Richard: It could, if the International Standards Organization (ISO) decides that there is a need for a standard. The “place holders” for an environmental reporting standard already exists under the ISO 14000 umbrella. In addition, in April ISO released the report “The Desirability and Feasibility of ISO Corporate Social Responsibility Standards” calling for comments on the viability of a new standard. The report was developed “in light of increasing worldwide consumer and public interest . . . on the social responsibility leadership of companies.”

There have been more than thirty reporting standards and guidelines over the past twenty years, but the Global Reporting Initiative (GRI) is the undeniable leader today. Its stature was increased at an April United Nations event marking the launch of GRI as an independent global institution headquartered in Amsterdam. What many do not realize, however, is that the GRI is not a standard but a voluntary guideline. This is evidently clear in the draft “2002 Sustainability Reporting Guidelines.”

Its voluntary nature also extends to verification. The GRI’s Verification Work Group states, “There has never been any intention to prescribe standards or procedures to be followed by verifiers or assurance providers, nor how such persons should be credentialed.”
From a practical standpoint relative to how it is used, the GRI is the governing standard to which more and more companies are subscribing. GRI will be the dominant player in the foreseeable future, but if ISO decides to move forward on a standard, the landscape could radically change. While a new ISO standard may not center on reporting, by the mere fact that it would specify metrics and “transparency practices,” its net effect would be equivalent to a reporting standard.

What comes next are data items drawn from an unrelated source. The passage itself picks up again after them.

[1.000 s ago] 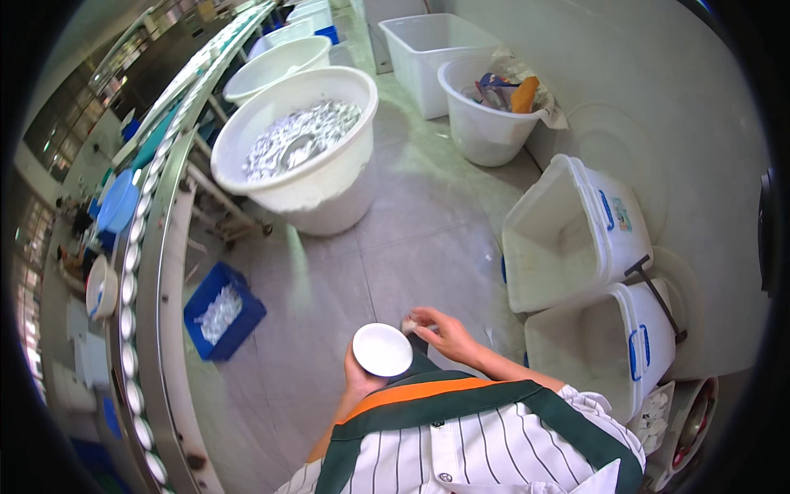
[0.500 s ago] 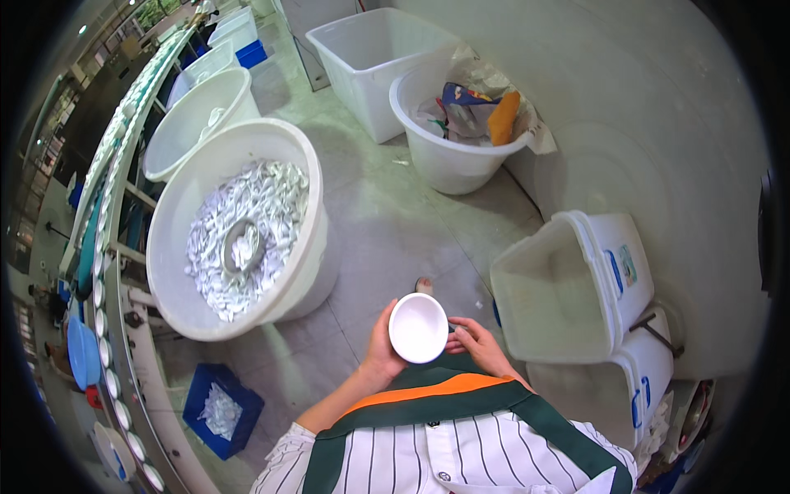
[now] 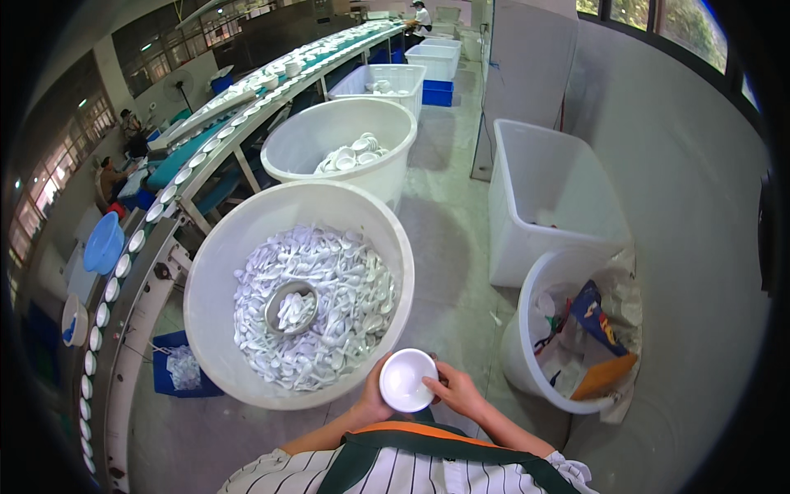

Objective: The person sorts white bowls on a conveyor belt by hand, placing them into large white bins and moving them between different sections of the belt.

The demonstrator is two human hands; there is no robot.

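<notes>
A small white bowl (image 3: pixel 401 375), its open mouth facing up, is held in front of my body. My left hand (image 3: pixel 374 395) grips it around the left side. From the right, my right hand (image 3: pixel 459 390) reaches over the rim, a fingertip on the inner wall and the other fingers curled at the edge. Just beyond the bowl stands a large round white tub (image 3: pixel 400 230) with a deep heap of white spoons (image 3: pixel 346 255). A round metal container (image 3: pixel 272 309) sits in that heap with more spoons inside it.
Along the left runs a conveyor (image 3: pixel 185 174) lined with white bowls. Behind the near tub is another round tub (image 3: pixel 280 136) of white pieces. A blue crate (image 3: pixel 202 387) stands at lower left. On the right are a white bin (image 3: pixel 547 185) and a lined waste tub (image 3: pixel 518 329).
My view has lifted and swung, bringing more of the conveyor into sight. The bowl is now close to the spoon tub's rim. My right hand has moved from beside the bowl onto its rim.
</notes>
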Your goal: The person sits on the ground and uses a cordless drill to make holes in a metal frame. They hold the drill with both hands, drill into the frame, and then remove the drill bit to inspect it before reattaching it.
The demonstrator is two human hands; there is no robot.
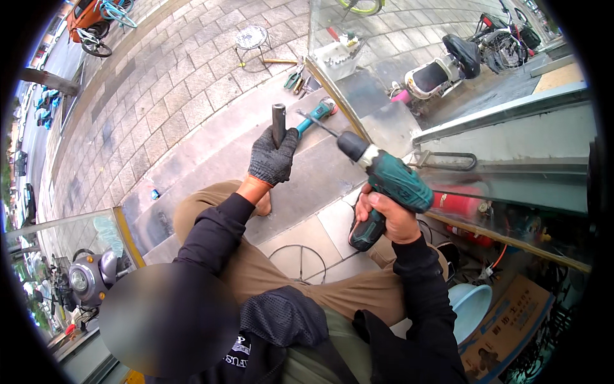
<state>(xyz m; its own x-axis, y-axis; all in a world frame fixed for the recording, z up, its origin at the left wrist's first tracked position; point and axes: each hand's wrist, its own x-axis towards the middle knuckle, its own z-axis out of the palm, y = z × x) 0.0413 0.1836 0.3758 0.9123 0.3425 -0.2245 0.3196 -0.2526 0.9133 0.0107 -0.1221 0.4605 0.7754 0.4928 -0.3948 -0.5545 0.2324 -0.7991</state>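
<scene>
My left hand [272, 157], in a dark knitted work glove, grips a short dark metal tube [279, 120] and holds it upright above the stone step. My right hand [387, 214], bare, is wrapped around the handle of a teal cordless drill [393, 179]. The drill's long bit [316, 123] points up and left, its tip just right of the tube's top. Both forearms wear black sleeves, above my tan trousers.
A teal angle grinder [318, 113] lies on the step past the tube. Pliers [293, 79] and a small round stool [251, 37] sit on the brick paving. Glass door panels [384, 96], a red fire extinguisher [457, 201], a blue basin [470, 307] and parked scooters [441, 67] surround me.
</scene>
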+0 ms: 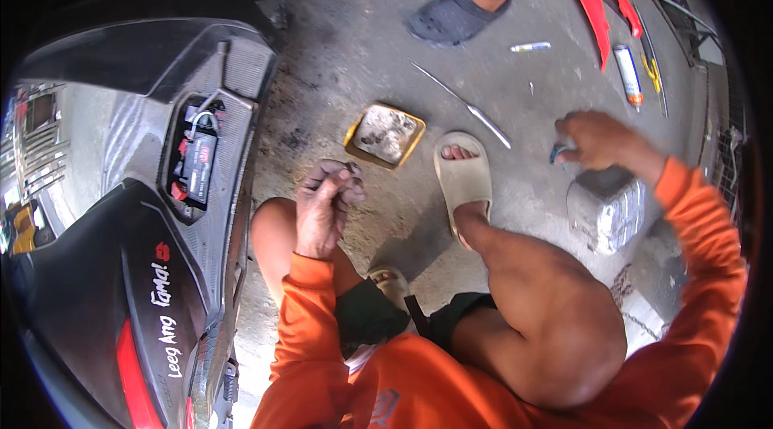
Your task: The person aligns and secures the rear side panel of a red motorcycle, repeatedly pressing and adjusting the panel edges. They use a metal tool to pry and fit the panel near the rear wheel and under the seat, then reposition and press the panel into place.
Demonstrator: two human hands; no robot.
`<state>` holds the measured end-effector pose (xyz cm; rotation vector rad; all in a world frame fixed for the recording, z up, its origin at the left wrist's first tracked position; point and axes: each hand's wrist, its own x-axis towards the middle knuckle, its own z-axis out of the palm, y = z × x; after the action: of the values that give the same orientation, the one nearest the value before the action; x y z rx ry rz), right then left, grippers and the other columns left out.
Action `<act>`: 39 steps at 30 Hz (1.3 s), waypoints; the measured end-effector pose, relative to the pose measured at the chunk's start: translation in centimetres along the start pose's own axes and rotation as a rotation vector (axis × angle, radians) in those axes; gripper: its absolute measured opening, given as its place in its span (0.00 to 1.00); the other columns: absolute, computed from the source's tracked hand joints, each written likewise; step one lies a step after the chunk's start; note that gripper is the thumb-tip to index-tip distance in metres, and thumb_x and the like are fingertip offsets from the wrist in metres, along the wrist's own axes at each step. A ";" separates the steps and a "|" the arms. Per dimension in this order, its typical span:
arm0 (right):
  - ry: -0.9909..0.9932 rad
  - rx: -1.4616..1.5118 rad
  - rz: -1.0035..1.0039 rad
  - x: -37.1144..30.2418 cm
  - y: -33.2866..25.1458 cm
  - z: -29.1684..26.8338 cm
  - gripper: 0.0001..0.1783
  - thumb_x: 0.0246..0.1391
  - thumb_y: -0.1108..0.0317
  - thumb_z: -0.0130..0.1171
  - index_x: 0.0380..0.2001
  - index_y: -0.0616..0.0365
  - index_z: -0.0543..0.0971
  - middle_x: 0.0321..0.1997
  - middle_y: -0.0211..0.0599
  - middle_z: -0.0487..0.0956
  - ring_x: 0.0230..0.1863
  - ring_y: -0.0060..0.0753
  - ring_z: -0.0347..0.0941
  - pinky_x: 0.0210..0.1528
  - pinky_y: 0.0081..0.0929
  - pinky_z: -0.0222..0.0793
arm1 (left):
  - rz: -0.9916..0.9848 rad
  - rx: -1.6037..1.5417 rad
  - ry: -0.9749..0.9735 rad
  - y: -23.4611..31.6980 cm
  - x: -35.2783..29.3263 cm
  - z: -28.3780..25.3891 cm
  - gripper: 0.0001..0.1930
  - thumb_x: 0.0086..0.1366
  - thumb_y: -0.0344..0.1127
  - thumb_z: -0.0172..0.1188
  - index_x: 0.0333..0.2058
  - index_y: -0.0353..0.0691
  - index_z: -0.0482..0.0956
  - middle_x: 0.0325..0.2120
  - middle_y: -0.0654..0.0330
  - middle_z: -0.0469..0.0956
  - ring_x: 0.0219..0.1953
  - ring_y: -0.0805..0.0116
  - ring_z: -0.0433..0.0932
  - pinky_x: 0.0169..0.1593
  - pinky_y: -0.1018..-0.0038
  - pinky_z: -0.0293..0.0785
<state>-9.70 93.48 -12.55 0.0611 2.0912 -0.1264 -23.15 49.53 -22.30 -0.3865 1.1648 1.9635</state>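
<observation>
My left hand (pixel 326 199) is closed, its thumb and fingers pinched around something small and dark that I cannot make out. It hovers above my left knee, beside a square yellow-rimmed tray (pixel 419 139) with a stained, whitish inside. My right hand (pixel 594 139) reaches out to the right, its fingers curled round a small teal-blue thing (pixel 556 153) too small to name. Just below that hand stands a clear plastic container (pixel 608 215). Between the tray and my right hand, a long thin screwdriver-like tool (pixel 475 111) lies on the concrete floor.
A black scooter (pixel 88 268) stands at the left, its floorboard compartment exposing a battery (pixel 200 163). Another person's foot in a dark clog (pixel 460 16) is at the far side. A red body panel (pixel 592 2), a white-and-orange tube (pixel 628 74) and a pen-like item (pixel 530 47) lie far right.
</observation>
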 end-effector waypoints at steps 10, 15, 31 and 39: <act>0.983 0.488 0.366 20.3 -7.7 21.4 0.26 0.64 0.62 0.64 0.61 0.62 0.70 0.63 0.59 0.70 0.65 0.68 0.67 0.59 0.57 0.71 | -0.024 -0.092 0.049 0.7 1.8 1.0 0.14 0.73 0.27 0.60 0.55 0.31 0.78 0.42 0.54 0.85 0.40 0.66 0.87 0.46 0.72 0.87; 0.944 0.725 0.367 16.4 -9.3 17.9 0.21 0.67 0.65 0.60 0.59 0.62 0.72 0.58 0.58 0.75 0.54 0.67 0.77 0.53 0.55 0.74 | 0.017 -0.110 0.027 0.7 4.0 2.2 0.14 0.72 0.30 0.63 0.54 0.34 0.79 0.43 0.57 0.84 0.45 0.65 0.85 0.52 0.67 0.86; 1.242 0.836 -0.240 4.0 -12.7 8.5 0.22 0.63 0.64 0.66 0.59 0.57 0.82 0.39 0.44 0.83 0.35 0.46 0.79 0.38 0.38 0.75 | 0.154 -0.419 0.102 2.3 8.7 6.9 0.10 0.69 0.27 0.63 0.47 0.31 0.81 0.48 0.49 0.83 0.59 0.50 0.80 0.65 0.56 0.80; 1.246 0.835 -0.186 4.1 -12.4 9.4 0.22 0.61 0.65 0.68 0.58 0.56 0.83 0.38 0.42 0.82 0.35 0.45 0.78 0.36 0.37 0.75 | 0.174 -0.436 0.095 2.3 8.7 7.5 0.11 0.70 0.29 0.63 0.49 0.34 0.83 0.44 0.55 0.86 0.53 0.56 0.84 0.61 0.59 0.82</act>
<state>-4.87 80.09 -19.96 0.5675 3.0881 -1.3591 -29.41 59.45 -22.27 -0.6261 0.8420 2.3769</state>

My intuition tells me that if ISO decides to go forward and if GRI and ISO do not reach an agreement on which organization is defining reporting practices, industry may immediately gravitate to an ISO standard. GRI has its roots in CERES, an “activist organization” not widely trusted in business circles. Even as an independent institution, there may still be concern that the organization is moving too fast or too extreme. ISO, on the other hand, is already well entrenched, indeed, business management is very comfortable with ISO-type standards.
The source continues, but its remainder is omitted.